- _The task_
The answer must be every line from the entries below that includes "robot".

- _Dataset content_
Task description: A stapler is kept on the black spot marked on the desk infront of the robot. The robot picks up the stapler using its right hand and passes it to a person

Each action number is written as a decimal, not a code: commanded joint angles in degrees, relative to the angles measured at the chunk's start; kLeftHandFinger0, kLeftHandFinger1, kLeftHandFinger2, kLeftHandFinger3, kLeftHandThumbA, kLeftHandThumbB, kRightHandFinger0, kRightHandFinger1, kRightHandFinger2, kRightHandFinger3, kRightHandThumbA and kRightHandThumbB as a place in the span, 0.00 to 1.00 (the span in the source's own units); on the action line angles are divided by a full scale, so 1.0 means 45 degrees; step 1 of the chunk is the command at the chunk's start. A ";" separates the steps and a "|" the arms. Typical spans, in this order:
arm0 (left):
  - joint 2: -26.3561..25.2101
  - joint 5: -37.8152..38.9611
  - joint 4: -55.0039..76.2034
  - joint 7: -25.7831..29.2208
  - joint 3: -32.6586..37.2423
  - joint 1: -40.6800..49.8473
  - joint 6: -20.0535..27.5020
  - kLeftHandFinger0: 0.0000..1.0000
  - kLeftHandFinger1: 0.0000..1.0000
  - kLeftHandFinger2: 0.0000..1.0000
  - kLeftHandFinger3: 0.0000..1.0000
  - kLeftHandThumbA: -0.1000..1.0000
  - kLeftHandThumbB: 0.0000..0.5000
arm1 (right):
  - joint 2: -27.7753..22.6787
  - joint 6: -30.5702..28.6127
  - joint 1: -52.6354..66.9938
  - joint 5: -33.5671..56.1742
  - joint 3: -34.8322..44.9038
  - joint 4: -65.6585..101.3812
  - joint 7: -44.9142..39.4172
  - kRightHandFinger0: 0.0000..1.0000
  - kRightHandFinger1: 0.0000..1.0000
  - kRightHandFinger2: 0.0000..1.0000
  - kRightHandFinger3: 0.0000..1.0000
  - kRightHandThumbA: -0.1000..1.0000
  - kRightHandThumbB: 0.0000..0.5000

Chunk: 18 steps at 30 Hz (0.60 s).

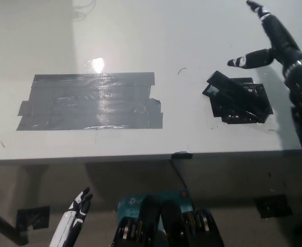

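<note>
Black right hand (287, 62) hangs over the desk's (192, 41) right edge, fingers spread and grasping nothing, just beside the stapler (237, 95) on its black spot (254, 116). White left hand (71, 221) rests below the front edge, state unclear.

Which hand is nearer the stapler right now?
Right. The black right hand hovers open just beyond the stapler; the white left hand rests below the desk edge.

A black stapler (232, 91) lies flat and askew on its black spot (244, 105).
</note>
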State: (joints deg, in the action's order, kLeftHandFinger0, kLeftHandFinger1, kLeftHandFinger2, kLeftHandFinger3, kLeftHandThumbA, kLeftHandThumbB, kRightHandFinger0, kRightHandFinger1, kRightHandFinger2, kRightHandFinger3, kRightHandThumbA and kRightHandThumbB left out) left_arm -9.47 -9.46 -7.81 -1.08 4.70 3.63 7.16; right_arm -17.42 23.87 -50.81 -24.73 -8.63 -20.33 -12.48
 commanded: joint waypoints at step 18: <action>-0.0286 -0.0199 0.0508 -0.0154 0.0008 -0.0174 0.0222 1.00 1.00 1.00 1.00 1.00 0.93 | 0.1064 0.0679 -0.1243 0.0417 0.0138 -0.3311 -0.0369 1.00 1.00 1.00 1.00 1.00 0.67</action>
State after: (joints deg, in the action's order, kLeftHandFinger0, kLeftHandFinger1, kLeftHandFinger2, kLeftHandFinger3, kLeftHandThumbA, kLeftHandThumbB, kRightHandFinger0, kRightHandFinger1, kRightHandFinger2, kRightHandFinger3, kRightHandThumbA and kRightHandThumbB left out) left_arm -9.67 -9.94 -7.48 -1.13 4.87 3.14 7.30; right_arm -13.09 26.57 -53.95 -23.73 -8.98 -34.83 -13.58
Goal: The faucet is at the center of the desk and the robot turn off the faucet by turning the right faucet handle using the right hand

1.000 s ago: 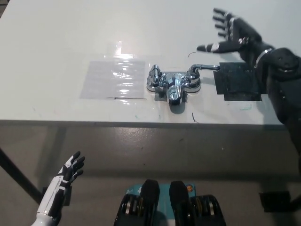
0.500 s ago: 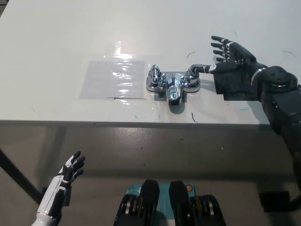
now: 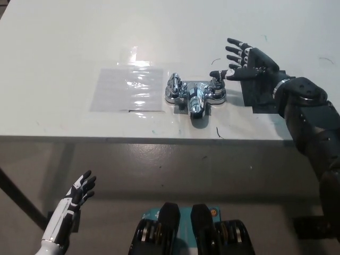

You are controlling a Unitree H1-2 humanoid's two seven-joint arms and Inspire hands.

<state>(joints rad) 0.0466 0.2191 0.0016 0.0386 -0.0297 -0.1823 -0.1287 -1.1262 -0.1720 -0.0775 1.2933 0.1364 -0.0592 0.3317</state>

- _Answer box_
Task description: A stapler is kept on the black spot marked on the desk infront of the robot. The robot picks up the stapler using its right hand and passes it to a person
Goal: The faucet is at the center of the desk and the robot turn off the faucet by turning the right faucet handle using the right hand

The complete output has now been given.